> _REQUIRED ACTION_: The full listing, reproduced exactly, is what the response must contain.

Segment Start: THE DATA

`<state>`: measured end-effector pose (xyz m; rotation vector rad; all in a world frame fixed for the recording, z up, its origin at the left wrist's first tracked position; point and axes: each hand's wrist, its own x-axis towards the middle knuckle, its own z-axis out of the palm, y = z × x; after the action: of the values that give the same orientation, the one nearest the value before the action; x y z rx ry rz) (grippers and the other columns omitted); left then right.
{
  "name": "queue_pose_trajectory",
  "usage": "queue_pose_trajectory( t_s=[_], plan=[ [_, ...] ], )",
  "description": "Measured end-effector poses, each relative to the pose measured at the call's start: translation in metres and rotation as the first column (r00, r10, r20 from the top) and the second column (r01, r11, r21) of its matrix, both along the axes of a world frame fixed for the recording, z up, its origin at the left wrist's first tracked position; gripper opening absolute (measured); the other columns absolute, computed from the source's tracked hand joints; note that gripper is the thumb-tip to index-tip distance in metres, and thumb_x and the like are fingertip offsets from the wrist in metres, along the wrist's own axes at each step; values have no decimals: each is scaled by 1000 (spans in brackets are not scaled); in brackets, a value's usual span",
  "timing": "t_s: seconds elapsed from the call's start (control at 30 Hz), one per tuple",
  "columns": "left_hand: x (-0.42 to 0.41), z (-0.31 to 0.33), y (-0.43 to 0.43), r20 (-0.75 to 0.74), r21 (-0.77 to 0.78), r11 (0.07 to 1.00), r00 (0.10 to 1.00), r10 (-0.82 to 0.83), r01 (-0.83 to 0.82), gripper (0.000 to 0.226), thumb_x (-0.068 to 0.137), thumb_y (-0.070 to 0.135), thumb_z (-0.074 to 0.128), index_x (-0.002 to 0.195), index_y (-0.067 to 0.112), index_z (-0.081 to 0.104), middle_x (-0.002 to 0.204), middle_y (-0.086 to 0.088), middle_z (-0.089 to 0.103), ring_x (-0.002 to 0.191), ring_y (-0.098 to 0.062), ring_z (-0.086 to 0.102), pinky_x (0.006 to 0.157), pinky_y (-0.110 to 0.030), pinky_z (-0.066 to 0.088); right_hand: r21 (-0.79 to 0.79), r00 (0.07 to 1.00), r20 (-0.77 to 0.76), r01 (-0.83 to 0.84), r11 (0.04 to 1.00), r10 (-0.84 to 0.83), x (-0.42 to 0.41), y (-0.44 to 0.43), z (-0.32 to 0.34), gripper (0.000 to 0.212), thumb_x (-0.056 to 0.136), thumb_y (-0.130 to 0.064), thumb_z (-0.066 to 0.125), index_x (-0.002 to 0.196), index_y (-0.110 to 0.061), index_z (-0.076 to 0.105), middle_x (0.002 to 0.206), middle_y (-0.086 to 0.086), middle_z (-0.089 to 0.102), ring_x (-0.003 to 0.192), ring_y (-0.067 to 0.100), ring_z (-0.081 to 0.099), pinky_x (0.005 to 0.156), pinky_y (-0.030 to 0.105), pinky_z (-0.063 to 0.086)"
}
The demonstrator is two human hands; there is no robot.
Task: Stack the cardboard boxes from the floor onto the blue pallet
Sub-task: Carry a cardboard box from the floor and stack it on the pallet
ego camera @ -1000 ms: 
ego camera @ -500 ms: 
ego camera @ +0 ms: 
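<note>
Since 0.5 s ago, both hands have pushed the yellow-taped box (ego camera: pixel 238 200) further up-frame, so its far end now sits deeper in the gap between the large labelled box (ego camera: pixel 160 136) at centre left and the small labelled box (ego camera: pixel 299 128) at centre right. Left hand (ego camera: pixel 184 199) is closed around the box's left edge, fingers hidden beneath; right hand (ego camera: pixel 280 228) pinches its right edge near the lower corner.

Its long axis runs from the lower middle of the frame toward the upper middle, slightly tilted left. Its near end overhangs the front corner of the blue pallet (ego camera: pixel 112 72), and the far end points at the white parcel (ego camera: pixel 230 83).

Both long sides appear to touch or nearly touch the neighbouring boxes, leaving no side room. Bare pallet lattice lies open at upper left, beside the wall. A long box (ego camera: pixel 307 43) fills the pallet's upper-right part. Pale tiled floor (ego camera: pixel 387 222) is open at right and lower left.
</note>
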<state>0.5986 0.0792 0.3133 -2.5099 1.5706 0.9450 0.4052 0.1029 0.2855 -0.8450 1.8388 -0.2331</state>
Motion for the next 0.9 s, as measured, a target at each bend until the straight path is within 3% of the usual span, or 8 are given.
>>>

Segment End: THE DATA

> _EXPECTED ANSWER_:
`<state>`: measured end-effector pose (xyz m; rotation vector rad; all in a world frame fixed for the recording, z up, its origin at the left wrist's first tracked position; point and axes: each hand's wrist, its own x-axis towards the middle knuckle, its own z-axis out of the palm, y = z × x; after the action: of the values that give the same orientation, the one nearest the value before the action; x y z rx ry rz) (grippers and the other columns omitted); left then right.
{
  "name": "queue_pose_trajectory",
  "usage": "queue_pose_trajectory( t_s=[_], plan=[ [_, ...] ], )",
  "description": "Measured end-effector poses, each relative to the pose measured at the call's start: translation in metres and rotation as the first column (r00, r10, r20 from the top) and the second column (r01, r11, r21) of its matrix, both along the axes of a world frame fixed for the recording, z up, its origin at the left wrist's first tracked position; gripper opening absolute (measured); the other columns absolute, computed from the source's tracked hand joints; note that gripper is the thumb-tip to index-tip distance in metres, and thumb_x and the like are fingertip offsets from the wrist in metres, along the wrist's own axes at each step; values have no decimals: each is scaled by 1000 (spans in brackets are not scaled); in brackets, a value's usual span",
  "timing": "t_s: seconds elapsed from the call's start (control at 30 Hz), one per tuple",
  "columns": "left_hand: x (-0.42 to 0.41), z (-0.31 to 0.33), y (-0.43 to 0.43), r20 (-0.75 to 0.74), r21 (-0.77 to 0.78), r11 (0.07 to 1.00), r00 (0.10 to 1.00), r10 (-0.82 to 0.83), r01 (-0.83 to 0.82), gripper (0.000 to 0.226), thumb_x (-0.068 to 0.137), thumb_y (-0.070 to 0.135), thumb_z (-0.074 to 0.128), index_x (-0.002 to 0.195), index_y (-0.067 to 0.112), index_z (-0.081 to 0.104), middle_x (-0.002 to 0.204), middle_y (-0.086 to 0.088), middle_z (-0.089 to 0.103), ring_x (-0.002 to 0.191), ring_y (-0.098 to 0.062), ring_z (-0.086 to 0.102), pinky_x (0.006 to 0.157), pinky_y (-0.110 to 0.030), pinky_z (-0.066 to 0.088); right_hand: r21 (-0.79 to 0.79), r00 (0.07 to 1.00), r20 (-0.77 to 0.76), r01 (-0.83 to 0.84), r11 (0.04 to 1.00), r10 (-0.84 to 0.83), x (-0.42 to 0.41), y (-0.44 to 0.43), z (-0.32 to 0.34), gripper (0.000 to 0.212), thumb_x (-0.056 to 0.136), thumb_y (-0.130 to 0.064), thumb_z (-0.066 to 0.125), index_x (-0.002 to 0.196), index_y (-0.110 to 0.061), index_z (-0.076 to 0.105), middle_x (0.002 to 0.206), middle_y (-0.086 to 0.086), middle_z (-0.089 to 0.102), ring_x (-0.003 to 0.192), ring_y (-0.067 to 0.100), ring_z (-0.081 to 0.099), pinky_x (0.005 to 0.156), pinky_y (-0.030 to 0.105), pinky_z (-0.063 to 0.086)"
}
The demonstrator is two human hands; there is no robot.
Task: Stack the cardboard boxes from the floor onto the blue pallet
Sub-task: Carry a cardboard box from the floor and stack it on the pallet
ego camera @ -1000 ms: 
ego camera @ -500 ms: 
ego camera @ +0 ms: 
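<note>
Since 0.5 s ago, both hands have pushed the yellow-taped box (ego camera: pixel 238 200) further up-frame, so its far end now sits deeper in the gap between the large labelled box (ego camera: pixel 160 136) at centre left and the small labelled box (ego camera: pixel 299 128) at centre right. Left hand (ego camera: pixel 184 199) is closed around the box's left edge, fingers hidden beneath; right hand (ego camera: pixel 280 228) pinches its right edge near the lower corner.

Its long axis runs from the lower middle of the frame toward the upper middle, slightly tilted left. Its near end overhangs the front corner of the blue pallet (ego camera: pixel 112 72), and the far end points at the white parcel (ego camera: pixel 230 83).

Both long sides appear to touch or nearly touch the neighbouring boxes, leaving no side room. Bare pallet lattice lies open at upper left, beside the wall. A long box (ego camera: pixel 307 43) fills the pallet's upper-right part. Pale tiled floor (ego camera: pixel 387 222) is open at right and lower left.
</note>
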<state>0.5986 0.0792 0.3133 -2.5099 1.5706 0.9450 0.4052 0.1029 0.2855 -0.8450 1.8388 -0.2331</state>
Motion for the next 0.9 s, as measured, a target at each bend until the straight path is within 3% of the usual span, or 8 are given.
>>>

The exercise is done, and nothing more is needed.